Recorded information:
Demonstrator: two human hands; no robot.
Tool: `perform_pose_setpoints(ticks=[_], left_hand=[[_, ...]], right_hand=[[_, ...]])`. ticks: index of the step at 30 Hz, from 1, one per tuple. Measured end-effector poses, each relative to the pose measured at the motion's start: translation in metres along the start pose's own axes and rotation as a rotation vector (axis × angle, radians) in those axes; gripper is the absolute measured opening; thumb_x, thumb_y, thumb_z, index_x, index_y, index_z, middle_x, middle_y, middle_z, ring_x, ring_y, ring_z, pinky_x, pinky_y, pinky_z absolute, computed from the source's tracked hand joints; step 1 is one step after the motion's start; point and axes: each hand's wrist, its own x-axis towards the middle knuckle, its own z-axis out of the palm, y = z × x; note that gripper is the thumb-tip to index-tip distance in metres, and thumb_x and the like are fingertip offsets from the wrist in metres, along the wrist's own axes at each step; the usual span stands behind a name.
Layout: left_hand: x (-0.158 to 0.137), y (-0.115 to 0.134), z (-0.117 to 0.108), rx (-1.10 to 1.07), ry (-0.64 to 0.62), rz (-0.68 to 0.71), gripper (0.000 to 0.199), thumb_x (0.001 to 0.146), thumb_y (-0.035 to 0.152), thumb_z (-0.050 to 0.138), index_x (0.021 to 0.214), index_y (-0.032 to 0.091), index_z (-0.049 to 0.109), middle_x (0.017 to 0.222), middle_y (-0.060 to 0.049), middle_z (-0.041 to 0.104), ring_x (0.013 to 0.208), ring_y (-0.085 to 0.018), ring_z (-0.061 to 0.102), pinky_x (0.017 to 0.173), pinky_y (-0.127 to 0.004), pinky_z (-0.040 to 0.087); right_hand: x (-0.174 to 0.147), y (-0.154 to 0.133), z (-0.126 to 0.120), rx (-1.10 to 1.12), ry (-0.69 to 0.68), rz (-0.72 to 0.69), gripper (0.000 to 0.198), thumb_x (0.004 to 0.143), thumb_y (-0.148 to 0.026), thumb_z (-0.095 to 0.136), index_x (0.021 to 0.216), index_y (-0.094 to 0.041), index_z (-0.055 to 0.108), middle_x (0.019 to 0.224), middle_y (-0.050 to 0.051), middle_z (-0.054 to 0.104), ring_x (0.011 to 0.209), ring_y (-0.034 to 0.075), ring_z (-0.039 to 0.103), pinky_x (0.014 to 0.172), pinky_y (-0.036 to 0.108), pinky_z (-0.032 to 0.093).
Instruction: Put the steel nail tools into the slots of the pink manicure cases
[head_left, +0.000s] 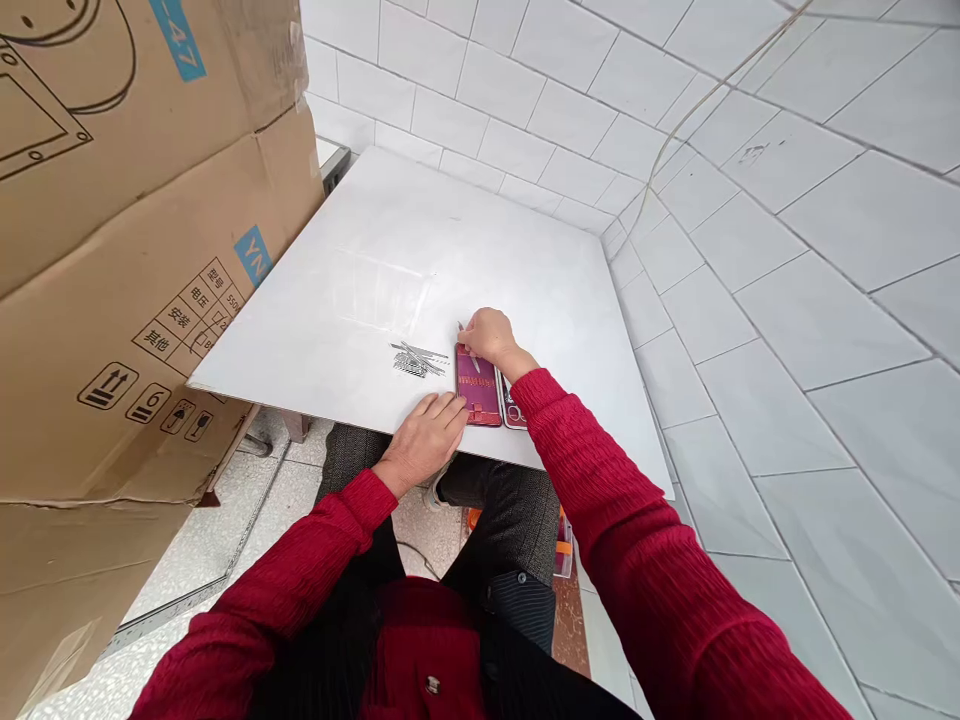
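"Scanning left to right, what does the counter [487, 230] carry?"
"A heap of slim dark pieces [417, 360]; the left hand [429, 438], loosely open, fingertips at the purple case [478, 396]."
"Next?"
"The case lies near the front edge; the right hand [489, 335] pinches a slim item [460, 326] over its far end."

- White worktop [525, 260], spreading out on every side of the purple case [480, 402].
- The purple case itself, lying open.
- Left of the case: dark, thin streaks [418, 361], marks or slivers, unclear which.
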Motion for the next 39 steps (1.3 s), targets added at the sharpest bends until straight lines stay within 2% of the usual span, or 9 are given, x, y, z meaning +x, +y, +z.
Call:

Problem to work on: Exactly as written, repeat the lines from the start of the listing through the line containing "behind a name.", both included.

Answer for this exercise:
Demonstrator: two human hands; no robot.
Tool: `perform_pose_setpoints(ticks=[_], left_hand=[[_, ...]], right_hand=[[_, ...]])`. ticks: index of the step at 30 Hz, from 1, one per tuple. Measured end-effector poses, each relative to the pose measured at the motion's start: translation in metres along the start pose's own axes and rotation as a rotation vector (axis × angle, radians) in those axes; gripper is the absolute measured opening; thumb_x, thumb_y, thumb_z, index_x, index_y, index_z, middle_x, middle_y, middle_z, ring_x, ring_y, ring_z, pinky_x, pinky_y, pinky_z absolute, computed from the source's tracked hand joints; step 1 is one step after the motion's start; point and axes: each hand's wrist, its own x-axis towards the middle knuckle, its own z-axis out of the palm, y = z × x; note that gripper is the thumb-tip to index-tip distance in metres, and thumb_x and the like are fingertip offsets from the wrist in metres, along the wrist's own axes at each step; the usual span stands behind a name.

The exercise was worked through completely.